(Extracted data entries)
- - -

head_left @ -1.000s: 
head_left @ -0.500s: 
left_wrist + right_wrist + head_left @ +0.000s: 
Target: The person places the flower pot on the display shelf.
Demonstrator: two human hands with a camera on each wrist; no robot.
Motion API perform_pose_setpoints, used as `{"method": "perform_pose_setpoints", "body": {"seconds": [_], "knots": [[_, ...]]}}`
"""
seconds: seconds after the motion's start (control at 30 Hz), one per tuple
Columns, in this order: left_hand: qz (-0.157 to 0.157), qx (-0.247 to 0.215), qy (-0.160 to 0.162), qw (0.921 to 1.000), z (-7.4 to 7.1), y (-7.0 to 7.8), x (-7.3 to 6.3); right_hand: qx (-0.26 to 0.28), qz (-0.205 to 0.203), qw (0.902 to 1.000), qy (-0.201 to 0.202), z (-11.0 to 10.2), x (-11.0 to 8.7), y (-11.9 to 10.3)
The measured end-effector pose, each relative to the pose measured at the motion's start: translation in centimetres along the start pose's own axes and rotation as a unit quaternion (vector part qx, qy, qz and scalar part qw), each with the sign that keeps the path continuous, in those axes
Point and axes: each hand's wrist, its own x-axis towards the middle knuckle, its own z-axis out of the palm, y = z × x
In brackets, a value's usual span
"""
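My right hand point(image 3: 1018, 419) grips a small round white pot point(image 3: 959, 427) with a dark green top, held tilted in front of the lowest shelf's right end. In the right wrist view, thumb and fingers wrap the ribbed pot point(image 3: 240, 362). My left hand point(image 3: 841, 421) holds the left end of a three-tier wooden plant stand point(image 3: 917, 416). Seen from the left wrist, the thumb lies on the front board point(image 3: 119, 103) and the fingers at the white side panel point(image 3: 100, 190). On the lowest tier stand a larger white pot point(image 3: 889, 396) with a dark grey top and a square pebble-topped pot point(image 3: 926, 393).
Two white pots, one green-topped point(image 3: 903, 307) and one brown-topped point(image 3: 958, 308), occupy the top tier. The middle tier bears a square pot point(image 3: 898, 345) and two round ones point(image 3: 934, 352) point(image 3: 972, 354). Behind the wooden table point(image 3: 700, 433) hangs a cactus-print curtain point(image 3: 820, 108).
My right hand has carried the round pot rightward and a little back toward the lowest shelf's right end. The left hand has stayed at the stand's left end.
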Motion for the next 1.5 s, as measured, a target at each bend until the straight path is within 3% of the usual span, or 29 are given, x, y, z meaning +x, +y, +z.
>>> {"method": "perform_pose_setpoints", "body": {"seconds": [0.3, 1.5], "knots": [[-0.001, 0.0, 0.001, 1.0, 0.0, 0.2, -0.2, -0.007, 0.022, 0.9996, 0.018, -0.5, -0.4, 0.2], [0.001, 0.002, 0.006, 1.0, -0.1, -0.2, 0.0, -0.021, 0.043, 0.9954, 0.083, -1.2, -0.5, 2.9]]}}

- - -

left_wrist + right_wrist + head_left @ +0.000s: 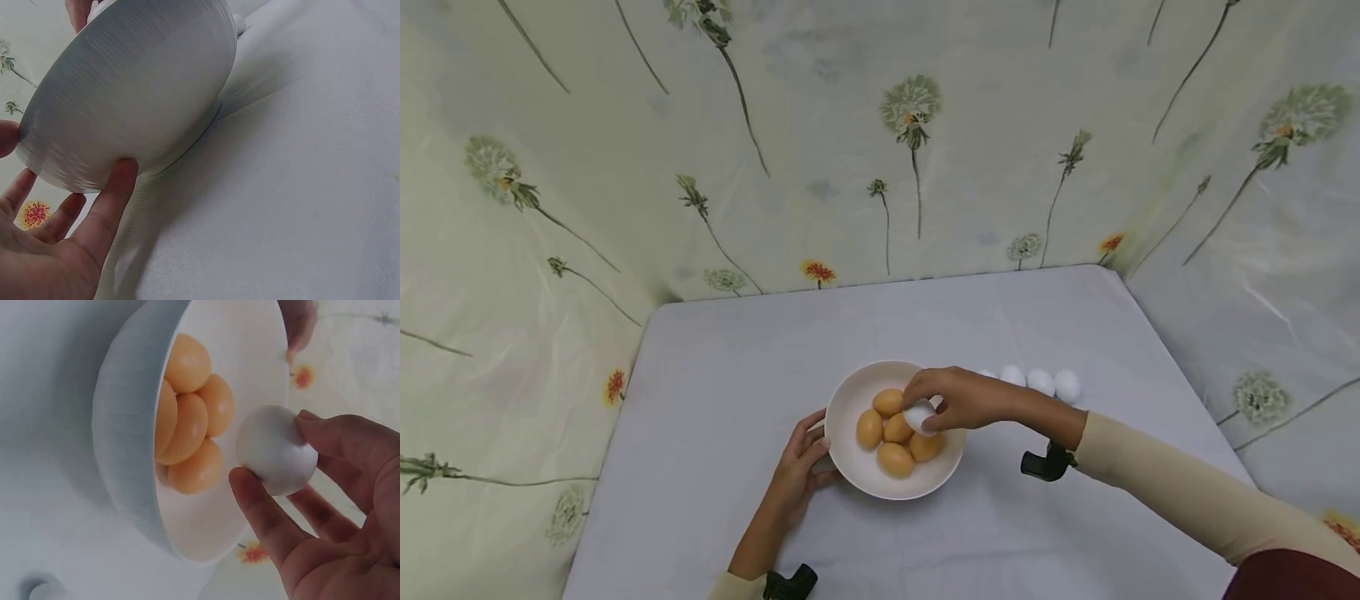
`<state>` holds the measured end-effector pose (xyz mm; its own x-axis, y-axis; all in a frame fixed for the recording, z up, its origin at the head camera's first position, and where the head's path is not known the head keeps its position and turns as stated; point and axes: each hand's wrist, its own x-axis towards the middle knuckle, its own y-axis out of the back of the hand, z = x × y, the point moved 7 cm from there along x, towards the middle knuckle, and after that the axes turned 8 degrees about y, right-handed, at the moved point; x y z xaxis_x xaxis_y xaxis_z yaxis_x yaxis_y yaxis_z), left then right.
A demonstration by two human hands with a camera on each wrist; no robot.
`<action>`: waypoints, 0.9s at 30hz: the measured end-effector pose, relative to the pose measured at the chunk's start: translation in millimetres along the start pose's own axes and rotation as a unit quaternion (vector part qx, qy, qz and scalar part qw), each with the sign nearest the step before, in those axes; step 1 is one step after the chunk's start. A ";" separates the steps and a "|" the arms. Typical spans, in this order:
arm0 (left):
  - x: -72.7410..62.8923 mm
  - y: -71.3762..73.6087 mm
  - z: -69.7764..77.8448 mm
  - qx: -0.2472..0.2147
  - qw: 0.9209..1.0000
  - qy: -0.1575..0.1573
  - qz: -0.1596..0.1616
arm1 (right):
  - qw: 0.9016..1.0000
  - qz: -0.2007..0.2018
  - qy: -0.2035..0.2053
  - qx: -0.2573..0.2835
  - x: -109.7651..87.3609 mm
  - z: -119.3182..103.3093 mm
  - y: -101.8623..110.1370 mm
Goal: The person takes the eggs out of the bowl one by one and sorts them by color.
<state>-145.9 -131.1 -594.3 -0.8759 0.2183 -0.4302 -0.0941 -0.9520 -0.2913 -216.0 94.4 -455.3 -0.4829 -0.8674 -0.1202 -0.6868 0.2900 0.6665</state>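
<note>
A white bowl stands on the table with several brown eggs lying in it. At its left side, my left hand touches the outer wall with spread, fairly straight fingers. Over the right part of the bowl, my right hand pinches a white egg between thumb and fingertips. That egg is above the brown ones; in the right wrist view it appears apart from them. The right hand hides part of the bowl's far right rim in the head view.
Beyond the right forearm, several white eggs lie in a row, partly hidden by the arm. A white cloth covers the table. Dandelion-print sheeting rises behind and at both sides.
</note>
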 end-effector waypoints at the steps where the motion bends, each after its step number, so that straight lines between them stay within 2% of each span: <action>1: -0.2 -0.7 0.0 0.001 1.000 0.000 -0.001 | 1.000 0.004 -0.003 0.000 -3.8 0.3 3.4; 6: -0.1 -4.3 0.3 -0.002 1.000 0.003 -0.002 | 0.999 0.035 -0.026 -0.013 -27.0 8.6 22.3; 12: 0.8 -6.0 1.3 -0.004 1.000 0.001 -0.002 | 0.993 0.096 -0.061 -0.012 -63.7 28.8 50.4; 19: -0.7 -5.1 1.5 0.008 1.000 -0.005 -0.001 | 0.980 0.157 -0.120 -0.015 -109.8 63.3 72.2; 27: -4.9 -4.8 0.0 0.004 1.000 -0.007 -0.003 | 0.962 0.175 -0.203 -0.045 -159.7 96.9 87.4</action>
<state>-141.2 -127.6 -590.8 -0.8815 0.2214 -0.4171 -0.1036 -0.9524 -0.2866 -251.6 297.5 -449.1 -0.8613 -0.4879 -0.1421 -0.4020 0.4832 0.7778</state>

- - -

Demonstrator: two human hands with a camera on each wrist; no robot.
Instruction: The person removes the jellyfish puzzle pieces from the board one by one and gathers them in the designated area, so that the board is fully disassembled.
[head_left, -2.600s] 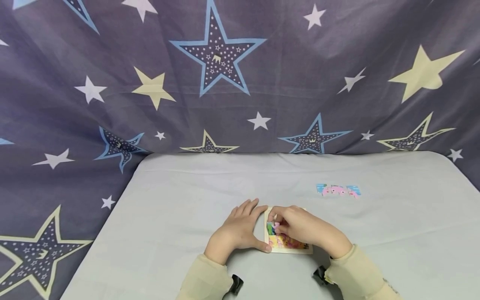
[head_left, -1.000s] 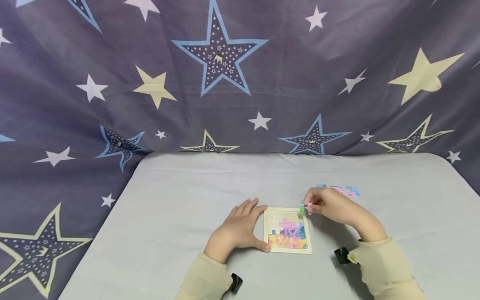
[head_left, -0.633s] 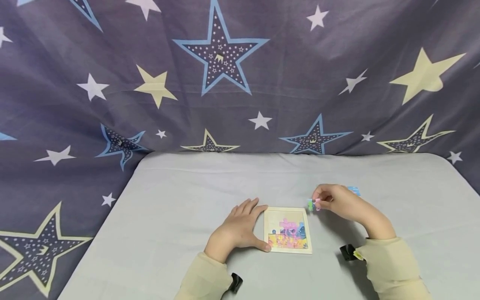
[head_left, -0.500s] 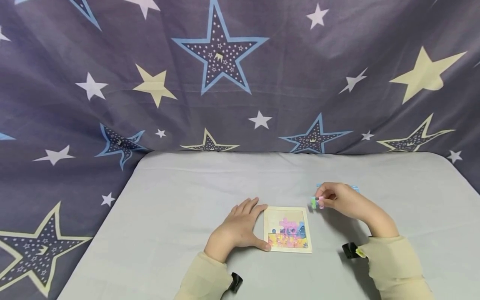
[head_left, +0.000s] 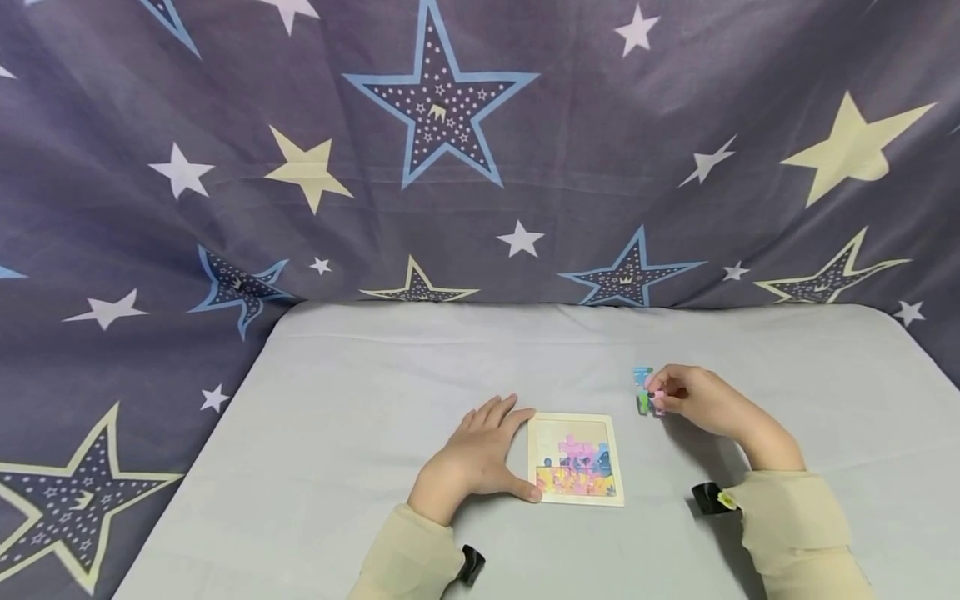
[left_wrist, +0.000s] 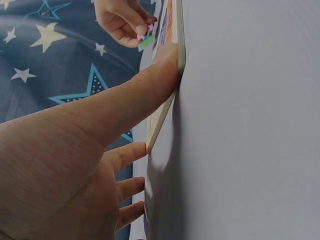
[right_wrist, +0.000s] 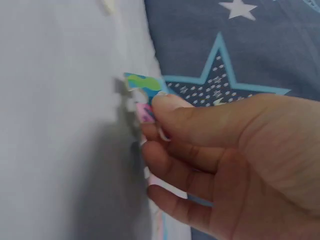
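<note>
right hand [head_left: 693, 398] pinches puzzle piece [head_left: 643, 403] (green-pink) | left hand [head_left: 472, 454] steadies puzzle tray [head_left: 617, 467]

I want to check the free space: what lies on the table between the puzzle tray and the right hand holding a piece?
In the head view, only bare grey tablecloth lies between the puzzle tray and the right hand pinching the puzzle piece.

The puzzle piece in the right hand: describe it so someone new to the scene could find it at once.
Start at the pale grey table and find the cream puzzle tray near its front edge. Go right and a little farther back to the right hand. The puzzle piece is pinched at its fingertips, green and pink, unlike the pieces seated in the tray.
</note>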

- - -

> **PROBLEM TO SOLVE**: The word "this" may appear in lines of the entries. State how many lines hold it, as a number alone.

> **EXERCISE ANSWER**: 2